What you have to do:
Print nothing except the lines of the listing below from the line with "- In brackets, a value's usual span" to the line with "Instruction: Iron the", each exactly as written, both ends included.

==============================

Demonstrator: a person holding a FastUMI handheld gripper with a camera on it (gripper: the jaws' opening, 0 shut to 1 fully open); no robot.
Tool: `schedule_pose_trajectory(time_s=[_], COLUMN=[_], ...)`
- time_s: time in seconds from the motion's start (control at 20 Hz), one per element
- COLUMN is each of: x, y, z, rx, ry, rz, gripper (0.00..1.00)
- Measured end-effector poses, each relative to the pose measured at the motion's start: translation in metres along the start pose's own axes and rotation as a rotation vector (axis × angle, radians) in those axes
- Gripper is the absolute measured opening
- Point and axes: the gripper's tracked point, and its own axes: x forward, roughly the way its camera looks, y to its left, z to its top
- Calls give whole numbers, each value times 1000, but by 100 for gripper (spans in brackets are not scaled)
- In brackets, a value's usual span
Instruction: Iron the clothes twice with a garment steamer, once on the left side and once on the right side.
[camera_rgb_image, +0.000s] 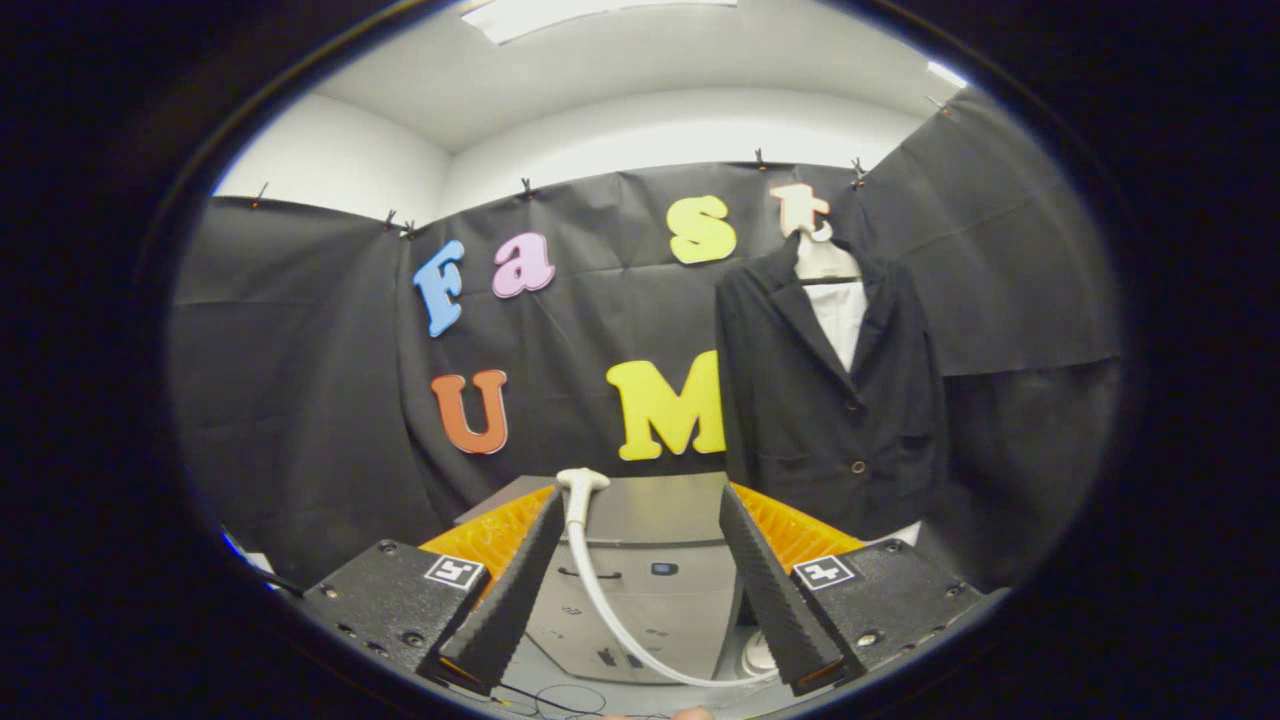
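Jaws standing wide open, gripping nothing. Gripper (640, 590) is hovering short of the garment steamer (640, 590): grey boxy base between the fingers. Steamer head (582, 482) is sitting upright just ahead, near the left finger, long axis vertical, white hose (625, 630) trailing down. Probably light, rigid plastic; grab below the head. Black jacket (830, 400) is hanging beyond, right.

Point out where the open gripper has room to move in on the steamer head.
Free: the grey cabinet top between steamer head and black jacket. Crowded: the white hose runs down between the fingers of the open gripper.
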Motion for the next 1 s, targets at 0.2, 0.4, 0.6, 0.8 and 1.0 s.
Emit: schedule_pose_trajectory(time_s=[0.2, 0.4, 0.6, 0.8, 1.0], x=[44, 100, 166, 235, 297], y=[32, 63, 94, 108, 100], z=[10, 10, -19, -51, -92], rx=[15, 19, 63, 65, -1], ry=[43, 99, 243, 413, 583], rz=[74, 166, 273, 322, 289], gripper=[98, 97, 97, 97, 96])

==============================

Solution:
- In brackets, a value's usual span
Instruction: Iron the clothes twice with a garment steamer, once on the left side and once on the right side.

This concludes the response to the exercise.